# Collected data

[Start of Attachment]

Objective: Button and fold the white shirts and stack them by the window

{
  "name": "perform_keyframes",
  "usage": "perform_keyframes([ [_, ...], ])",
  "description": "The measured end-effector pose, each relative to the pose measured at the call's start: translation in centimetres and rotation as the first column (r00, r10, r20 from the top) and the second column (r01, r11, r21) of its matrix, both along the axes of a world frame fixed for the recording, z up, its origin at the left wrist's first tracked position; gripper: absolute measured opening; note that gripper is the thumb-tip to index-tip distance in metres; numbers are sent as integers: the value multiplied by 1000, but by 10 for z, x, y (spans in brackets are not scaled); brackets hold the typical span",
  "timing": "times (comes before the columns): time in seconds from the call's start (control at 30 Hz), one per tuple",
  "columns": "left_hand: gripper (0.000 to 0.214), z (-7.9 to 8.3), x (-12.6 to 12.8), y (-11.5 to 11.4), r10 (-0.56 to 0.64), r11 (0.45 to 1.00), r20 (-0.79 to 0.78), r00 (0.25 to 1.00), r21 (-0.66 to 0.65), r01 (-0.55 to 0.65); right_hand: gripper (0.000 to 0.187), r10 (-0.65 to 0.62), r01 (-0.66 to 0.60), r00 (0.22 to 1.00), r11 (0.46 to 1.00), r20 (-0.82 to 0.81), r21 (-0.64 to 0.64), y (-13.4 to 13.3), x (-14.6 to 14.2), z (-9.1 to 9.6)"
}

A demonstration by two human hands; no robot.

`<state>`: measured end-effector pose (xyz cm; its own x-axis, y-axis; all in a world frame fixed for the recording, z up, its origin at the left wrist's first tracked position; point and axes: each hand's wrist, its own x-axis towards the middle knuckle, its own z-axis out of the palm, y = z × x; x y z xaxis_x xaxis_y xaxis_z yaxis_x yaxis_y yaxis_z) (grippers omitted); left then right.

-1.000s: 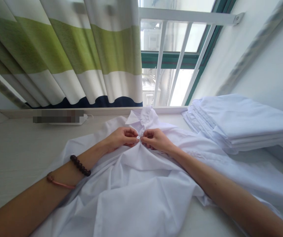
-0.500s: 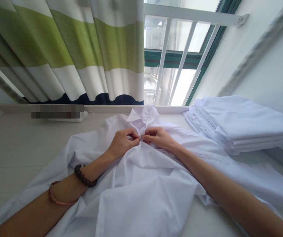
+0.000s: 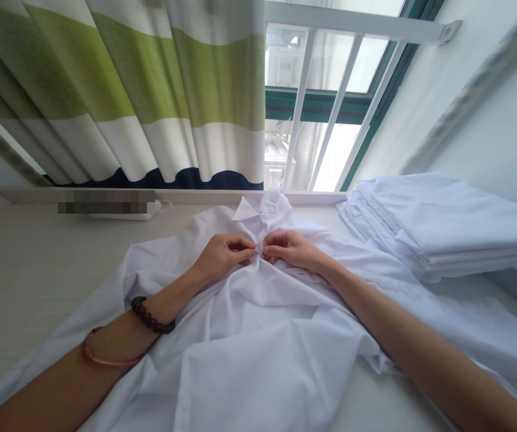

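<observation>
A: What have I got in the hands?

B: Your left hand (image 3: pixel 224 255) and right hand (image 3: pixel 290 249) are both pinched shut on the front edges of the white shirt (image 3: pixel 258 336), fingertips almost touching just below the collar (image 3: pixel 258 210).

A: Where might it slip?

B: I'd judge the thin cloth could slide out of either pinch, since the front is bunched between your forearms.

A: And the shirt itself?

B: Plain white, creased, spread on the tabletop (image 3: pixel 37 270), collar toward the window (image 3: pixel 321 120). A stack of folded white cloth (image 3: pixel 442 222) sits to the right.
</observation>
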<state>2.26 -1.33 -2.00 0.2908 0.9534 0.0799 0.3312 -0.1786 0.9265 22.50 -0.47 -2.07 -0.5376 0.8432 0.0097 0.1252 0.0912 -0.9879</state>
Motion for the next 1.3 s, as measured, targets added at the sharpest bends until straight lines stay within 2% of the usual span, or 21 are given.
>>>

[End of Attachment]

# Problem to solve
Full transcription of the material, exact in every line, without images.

# Written solution
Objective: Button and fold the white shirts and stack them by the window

{
  "name": "perform_keyframes",
  "usage": "perform_keyframes([ [_, ...], ])",
  "description": "The measured end-effector pose, each relative to the pose measured at the call's start: translation in centimetres and rotation as the first column (r00, r10, r20 from the top) and the second column (r01, r11, r21) of its matrix, both along the axes of a world frame fixed for the recording, z up, its origin at the left wrist's first tracked position; gripper: absolute measured opening; note that gripper is the thumb-tip to index-tip distance in metres; numbers are sent as integers: the value multiplied by 1000, but by 10 for z, x, y (spans in brackets are not scaled); brackets hold the typical span",
  "timing": "times (comes before the columns): time in seconds from the call's start (control at 30 Hz), one per tuple",
  "columns": "left_hand: gripper (0.000 to 0.214), z (-7.9 to 8.3), x (-12.6 to 12.8), y (-11.5 to 11.4), r10 (-0.56 to 0.64), r11 (0.45 to 1.00), r20 (-0.79 to 0.78), r00 (0.25 to 1.00), r21 (-0.66 to 0.65), r01 (-0.55 to 0.65); right_hand: gripper (0.000 to 0.187), r10 (-0.65 to 0.62), r01 (-0.66 to 0.60), r00 (0.22 to 1.00), r11 (0.46 to 1.00), r20 (-0.82 to 0.81), r21 (-0.64 to 0.64), y (-13.4 to 13.3), x (-14.6 to 14.2), z (-9.1 to 9.6)"
}

A demonstration by two human hands; no robot.

`<state>`: measured end-effector pose (xyz cm; its own x-axis, y-axis; all in a world frame fixed for the recording, z up, its origin at the left wrist's first tracked position; point and axes: each hand's wrist, its own x-axis towards the middle knuckle, its own z-axis out of the palm, y = z × x; x y z xaxis_x xaxis_y xaxis_z yaxis_x yaxis_y yaxis_z) (grippers omitted); left then right.

-1.000s: 
-0.500s: 
+0.000s: 

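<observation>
A: What have I got in the hands?

B: Your left hand (image 3: pixel 224 255) and right hand (image 3: pixel 290 249) are both pinched shut on the front edges of the white shirt (image 3: pixel 258 336), fingertips almost touching just below the collar (image 3: pixel 258 210).

A: Where might it slip?

B: I'd judge the thin cloth could slide out of either pinch, since the front is bunched between your forearms.

A: And the shirt itself?

B: Plain white, creased, spread on the tabletop (image 3: pixel 37 270), collar toward the window (image 3: pixel 321 120). A stack of folded white cloth (image 3: pixel 442 222) sits to the right.
</observation>
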<state>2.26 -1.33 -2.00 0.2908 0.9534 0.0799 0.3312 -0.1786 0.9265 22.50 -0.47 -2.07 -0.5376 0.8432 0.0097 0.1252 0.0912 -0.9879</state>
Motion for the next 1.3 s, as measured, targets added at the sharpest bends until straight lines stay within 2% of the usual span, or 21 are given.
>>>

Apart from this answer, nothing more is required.